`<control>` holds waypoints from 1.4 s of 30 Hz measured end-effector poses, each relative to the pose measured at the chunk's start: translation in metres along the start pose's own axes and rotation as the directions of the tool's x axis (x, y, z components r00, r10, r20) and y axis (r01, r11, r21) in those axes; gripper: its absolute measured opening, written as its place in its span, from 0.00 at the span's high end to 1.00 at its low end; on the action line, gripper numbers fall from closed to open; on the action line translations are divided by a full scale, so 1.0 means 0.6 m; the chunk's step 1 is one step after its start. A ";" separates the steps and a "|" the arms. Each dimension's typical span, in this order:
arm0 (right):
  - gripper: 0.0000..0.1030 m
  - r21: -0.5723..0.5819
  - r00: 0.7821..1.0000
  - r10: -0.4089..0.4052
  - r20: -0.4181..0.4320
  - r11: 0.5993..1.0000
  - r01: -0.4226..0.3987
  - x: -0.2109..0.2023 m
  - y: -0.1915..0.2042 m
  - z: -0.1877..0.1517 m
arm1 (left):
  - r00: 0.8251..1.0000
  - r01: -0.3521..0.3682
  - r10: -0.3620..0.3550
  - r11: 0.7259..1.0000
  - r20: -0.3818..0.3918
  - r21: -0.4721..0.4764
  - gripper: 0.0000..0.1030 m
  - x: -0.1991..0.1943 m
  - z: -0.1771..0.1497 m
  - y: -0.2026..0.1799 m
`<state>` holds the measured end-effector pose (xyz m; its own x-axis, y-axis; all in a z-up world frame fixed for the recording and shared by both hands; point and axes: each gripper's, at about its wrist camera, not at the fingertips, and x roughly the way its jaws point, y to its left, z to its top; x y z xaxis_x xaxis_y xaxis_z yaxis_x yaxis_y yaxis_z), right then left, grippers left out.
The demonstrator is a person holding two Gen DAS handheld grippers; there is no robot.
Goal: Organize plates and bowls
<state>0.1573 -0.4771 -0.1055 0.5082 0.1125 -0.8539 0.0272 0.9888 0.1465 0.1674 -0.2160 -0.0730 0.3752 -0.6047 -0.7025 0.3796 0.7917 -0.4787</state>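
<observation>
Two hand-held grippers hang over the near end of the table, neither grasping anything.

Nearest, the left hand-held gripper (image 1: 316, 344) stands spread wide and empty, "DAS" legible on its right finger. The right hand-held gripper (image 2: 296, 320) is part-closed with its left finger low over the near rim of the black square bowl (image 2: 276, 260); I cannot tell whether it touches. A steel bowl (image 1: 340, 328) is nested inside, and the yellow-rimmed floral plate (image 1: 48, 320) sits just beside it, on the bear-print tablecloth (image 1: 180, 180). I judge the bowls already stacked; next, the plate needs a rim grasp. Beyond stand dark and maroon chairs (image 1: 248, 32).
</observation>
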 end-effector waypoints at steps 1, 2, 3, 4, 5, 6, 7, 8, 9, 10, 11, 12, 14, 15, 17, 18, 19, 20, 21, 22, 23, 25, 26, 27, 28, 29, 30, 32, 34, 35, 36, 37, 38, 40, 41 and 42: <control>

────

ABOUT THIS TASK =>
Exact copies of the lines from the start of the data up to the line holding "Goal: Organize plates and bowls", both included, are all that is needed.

RESPONSE TO THIS EXERCISE =>
`<control>` holds waypoints from 1.4 s of 30 Hz measured end-effector poses, each relative to the pose measured at the chunk's start: translation in metres along the start pose's own axes and rotation as the directions of the tool's x axis (x, y, z components r00, r10, r20) and y axis (r01, r11, r21) in those axes; gripper: its absolute measured opening, written as its place in its span, from 0.00 at the span's high end to 1.00 at its low end; on the action line, gripper numbers fall from closed to open; on the action line translations are divided by a full scale, so 1.0 means 0.6 m; the chunk's step 1 is one step after its start. A ";" separates the steps and a "|" the arms. Each dimension's typical span, in this order:
arm0 (right):
  - gripper: 0.0000..0.1030 m
  - r21: -0.5723..0.5819
  - r00: 0.7821..1.0000
  - r10: -0.4089..0.4052
  - r20: -0.4181..0.4320
  - r11: 0.5993..1.0000
  - r01: -0.4226..0.3987
  - x: -0.2109..0.2023 m
  - y: -0.1915..0.2042 m
  - z: -0.1877..0.1517 m
arm1 (left):
  - r00: 0.8251..1.0000
  - r01: -0.3521..0.3682
  - r10: -0.3620..0.3550
  - r11: 0.7259..1.0000
  - r20: -0.3818..0.3918
  - r21: -0.4721..0.4764
  - gripper: 0.0000..0.1030 m
  - x: -0.1991..0.1943 m
  - z: -0.1771..0.1497 m
  - y: -0.2026..0.1799 m
`<state>` holds the measured end-effector pose (xyz m; its own x-axis, y-axis; all in a z-up world frame fixed for the recording and shared by both hands; point and axes: each gripper's, at about its wrist camera, not at the fingertips, and x roughly the way its jaws point, y to its left, z to its top; x y z xaxis_x xaxis_y xaxis_z yaxis_x yaxis_y yaxis_z), right then left, grippers left out.
The demonstrator is a person holding two Gen DAS handheld grippers; there is no robot.
Goal: Organize plates and bowls

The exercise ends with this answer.